Charles, again, every quantum measurement can be realized, equivalently, by a measurement where at least some parts of the measurement device (needles, ink of printers) have different positions for different measurement results. The quantum prediction does not depend on this choice of the basis for the measurement device, so we can use this particular choice to prove the equivalence with dBB theory. Which representation we use, instead, for the measured system is also our free choice, the quantum prediction does not depend on this choice, thus, we can use configuration space representation as well for the system itself.
Which operator is measured by the measurement process is a completely different question, it does not depend on the basis one uses to compute the Schrödinger evolution for the whole system, but depends on the interaction Hamiltonian between the system and the measurement device. If the operator X should be measured, the simplest model is an interaction Hamiltonian \(H_{int}=\partial_{needle} X\) which, for eigenstates of X, shifts the needle with a velocity depending on the eigenvalue.

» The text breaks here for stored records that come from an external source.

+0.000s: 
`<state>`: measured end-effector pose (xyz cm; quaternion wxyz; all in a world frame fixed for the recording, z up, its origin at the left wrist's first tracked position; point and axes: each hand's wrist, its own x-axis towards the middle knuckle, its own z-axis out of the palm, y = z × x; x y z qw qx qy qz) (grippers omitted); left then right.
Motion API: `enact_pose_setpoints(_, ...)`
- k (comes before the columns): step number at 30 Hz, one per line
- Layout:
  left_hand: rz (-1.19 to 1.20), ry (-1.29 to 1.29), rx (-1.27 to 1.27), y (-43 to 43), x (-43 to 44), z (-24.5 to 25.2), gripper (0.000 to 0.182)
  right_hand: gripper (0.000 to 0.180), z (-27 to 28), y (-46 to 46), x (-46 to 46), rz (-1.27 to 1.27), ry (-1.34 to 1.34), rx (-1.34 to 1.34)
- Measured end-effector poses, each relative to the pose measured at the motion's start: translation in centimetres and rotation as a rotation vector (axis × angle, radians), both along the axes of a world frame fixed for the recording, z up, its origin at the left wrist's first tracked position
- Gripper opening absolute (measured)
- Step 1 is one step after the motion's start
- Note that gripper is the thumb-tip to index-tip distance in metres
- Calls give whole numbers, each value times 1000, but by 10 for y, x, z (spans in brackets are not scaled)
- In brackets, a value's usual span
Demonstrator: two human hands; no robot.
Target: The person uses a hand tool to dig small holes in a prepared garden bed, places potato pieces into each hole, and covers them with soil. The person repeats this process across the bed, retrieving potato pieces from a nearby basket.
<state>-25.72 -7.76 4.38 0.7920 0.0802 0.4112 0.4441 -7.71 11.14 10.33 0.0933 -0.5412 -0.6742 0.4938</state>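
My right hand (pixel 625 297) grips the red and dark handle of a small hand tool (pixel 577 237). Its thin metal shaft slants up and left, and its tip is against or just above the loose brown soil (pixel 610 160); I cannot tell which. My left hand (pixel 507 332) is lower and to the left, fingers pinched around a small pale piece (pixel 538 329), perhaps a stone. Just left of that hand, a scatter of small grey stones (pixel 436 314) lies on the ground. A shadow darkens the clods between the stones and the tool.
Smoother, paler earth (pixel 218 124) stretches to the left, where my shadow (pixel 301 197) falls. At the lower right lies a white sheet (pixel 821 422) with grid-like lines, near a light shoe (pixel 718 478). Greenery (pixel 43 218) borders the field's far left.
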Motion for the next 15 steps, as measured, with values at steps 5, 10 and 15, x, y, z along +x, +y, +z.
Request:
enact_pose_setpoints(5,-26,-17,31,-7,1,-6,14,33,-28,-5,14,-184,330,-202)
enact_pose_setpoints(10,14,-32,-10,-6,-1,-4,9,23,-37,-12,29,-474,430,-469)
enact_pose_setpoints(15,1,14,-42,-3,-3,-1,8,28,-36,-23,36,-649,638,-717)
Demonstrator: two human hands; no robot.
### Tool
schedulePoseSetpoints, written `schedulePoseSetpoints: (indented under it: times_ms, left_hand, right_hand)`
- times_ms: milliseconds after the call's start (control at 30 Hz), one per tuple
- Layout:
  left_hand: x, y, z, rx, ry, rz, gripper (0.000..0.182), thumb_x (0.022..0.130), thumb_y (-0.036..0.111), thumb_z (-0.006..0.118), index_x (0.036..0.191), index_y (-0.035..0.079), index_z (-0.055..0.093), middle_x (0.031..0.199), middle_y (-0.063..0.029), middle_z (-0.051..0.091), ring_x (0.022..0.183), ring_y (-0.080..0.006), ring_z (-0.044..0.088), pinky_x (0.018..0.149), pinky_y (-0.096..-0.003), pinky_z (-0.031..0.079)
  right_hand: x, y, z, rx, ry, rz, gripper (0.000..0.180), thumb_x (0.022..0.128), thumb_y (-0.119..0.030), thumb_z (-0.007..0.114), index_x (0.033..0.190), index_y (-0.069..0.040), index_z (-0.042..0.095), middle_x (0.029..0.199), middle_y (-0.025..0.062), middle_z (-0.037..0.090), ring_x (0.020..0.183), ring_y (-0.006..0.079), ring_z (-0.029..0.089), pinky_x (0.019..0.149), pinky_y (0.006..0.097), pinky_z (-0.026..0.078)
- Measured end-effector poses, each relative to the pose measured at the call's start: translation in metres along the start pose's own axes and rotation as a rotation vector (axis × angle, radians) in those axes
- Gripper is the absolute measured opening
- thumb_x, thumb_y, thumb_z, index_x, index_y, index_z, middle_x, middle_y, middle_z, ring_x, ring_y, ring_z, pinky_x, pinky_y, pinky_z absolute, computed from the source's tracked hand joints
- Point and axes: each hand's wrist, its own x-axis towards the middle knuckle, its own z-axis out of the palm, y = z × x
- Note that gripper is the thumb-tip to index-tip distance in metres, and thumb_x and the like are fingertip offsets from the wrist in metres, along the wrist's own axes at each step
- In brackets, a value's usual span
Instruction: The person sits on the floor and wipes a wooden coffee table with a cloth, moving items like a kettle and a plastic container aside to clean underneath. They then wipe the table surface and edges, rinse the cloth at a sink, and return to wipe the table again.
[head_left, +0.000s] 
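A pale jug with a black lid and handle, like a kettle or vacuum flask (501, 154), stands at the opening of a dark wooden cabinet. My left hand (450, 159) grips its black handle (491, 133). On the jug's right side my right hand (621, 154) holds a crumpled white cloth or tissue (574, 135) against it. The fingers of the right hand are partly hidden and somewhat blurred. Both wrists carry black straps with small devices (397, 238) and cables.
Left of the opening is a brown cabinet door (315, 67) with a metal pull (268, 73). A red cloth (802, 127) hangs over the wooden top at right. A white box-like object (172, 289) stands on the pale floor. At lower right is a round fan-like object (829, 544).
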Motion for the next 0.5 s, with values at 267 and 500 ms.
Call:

Then, what defines the result is the pair \((X_{device}, X_{system})\). This pair has, in any actual measurement, some initial values and the guiding equation defines how they involve. But it does not tell us anything about other measurements, with other measurement devices, which may have completely different configuration spaces, and, moreover, have a completely different interaction Hamiltonian (which defines what is measured), thus, will even with equal starting values have completely different results. And the initial values of measurement devices of measurements which do not happen do not have to exist, even in a deterministic theory.